Scan the data below and copy each line where "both" occurs.
====
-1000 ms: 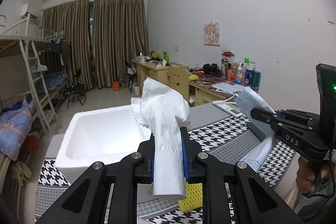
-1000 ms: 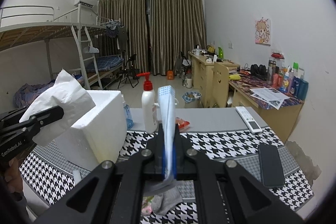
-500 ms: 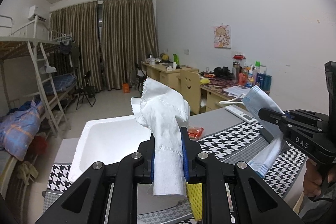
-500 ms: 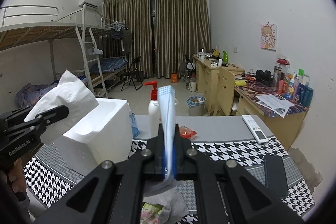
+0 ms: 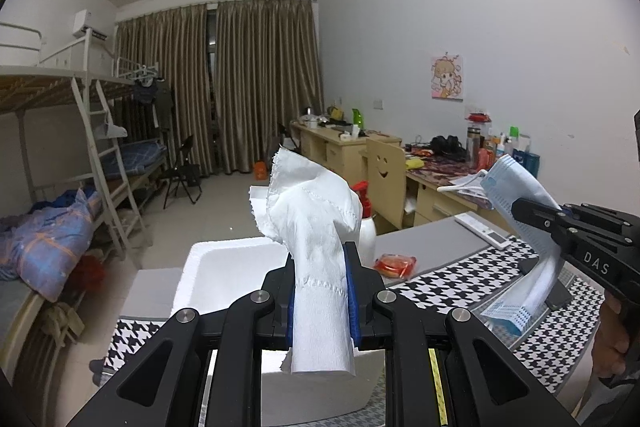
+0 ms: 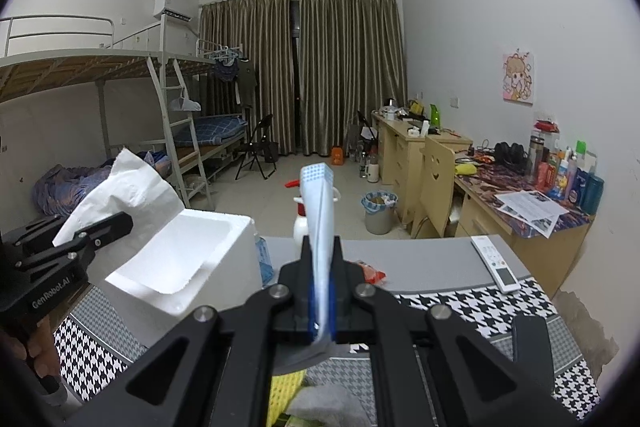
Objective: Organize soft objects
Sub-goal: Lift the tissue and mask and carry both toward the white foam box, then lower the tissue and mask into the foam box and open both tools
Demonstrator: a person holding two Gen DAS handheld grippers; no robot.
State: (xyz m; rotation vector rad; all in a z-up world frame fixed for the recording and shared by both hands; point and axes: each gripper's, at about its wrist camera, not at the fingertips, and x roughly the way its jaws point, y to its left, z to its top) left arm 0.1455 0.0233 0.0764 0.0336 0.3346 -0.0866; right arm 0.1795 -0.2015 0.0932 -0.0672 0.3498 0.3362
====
TASK RESULT =>
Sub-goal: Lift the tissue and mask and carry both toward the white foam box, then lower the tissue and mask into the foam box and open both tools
State: (xyz m; rotation vector rad; all in a z-up world frame fixed for the recording and shared by both hands; point and axes: each gripper's, at about its wrist camera, not at the fingertips, and x roughly the way its jaws point, y to its left, z to its top) left arm 0.1455 0.0233 0.0764 0.0336 0.3346 -0.0866; right arm 0.1795 -0.2015 0.0932 -0.0672 0.3498 0.3362

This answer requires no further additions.